* _Task objective_
The answer must be every line from the listing that holds the string "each".

* _Dataset section_

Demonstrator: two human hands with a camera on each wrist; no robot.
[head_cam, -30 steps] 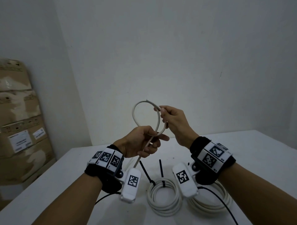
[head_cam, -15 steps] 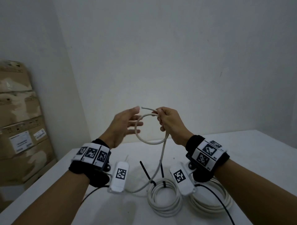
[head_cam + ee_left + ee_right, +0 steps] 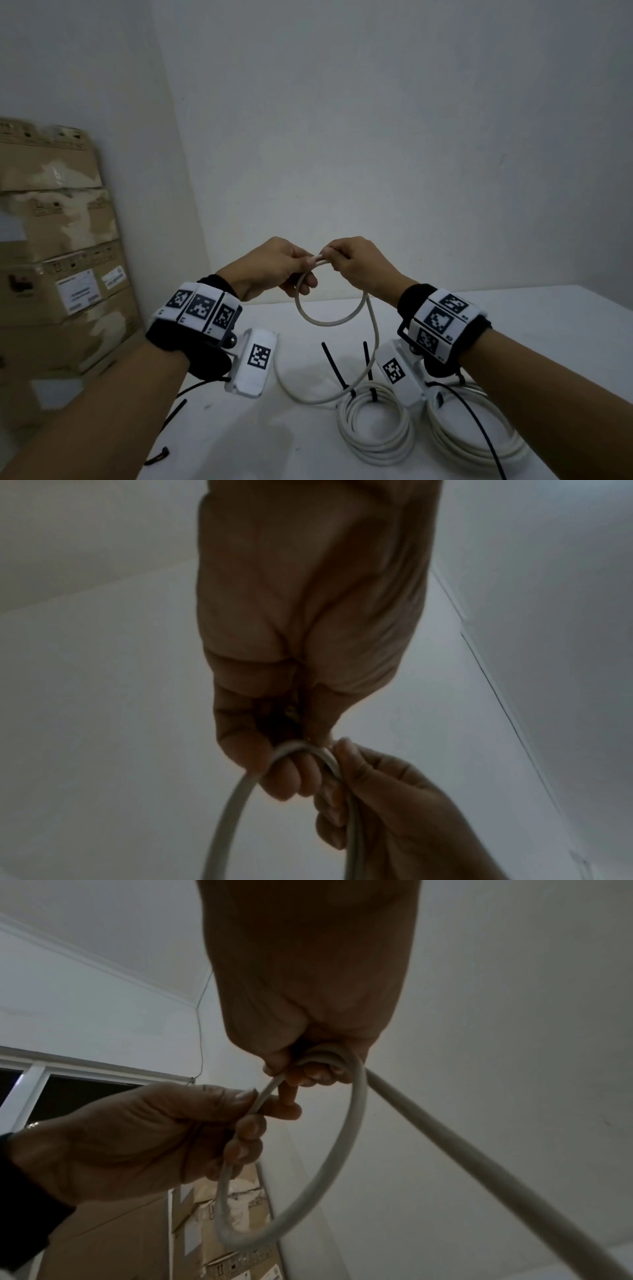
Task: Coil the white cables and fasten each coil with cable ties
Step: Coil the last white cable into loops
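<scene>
Both hands hold one white cable in the air above the white table. A single small loop hangs below the hands. My left hand pinches the loop's top left side; my right hand grips the top where the strands cross. The left wrist view shows the cable curving over my left hand, with the other hand beside it. In the right wrist view, my right hand curls round the cable. The loose length drops to the table. Two coils lie below: one with black cable ties, another.
Stacked cardboard boxes stand against the left wall beside the table. A loose black cable tie lies near the table's left edge under my left forearm. Black wrist-camera leads trail over the right coil. A white wall rises close behind the table.
My left hand let go of the cable below the loop, opened, then came up and took hold of the loop's top beside my right hand. The loop now hangs downward instead of standing up.
</scene>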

* _Answer to this exercise_
Demonstrator: two human hands with a camera on each wrist; no robot.
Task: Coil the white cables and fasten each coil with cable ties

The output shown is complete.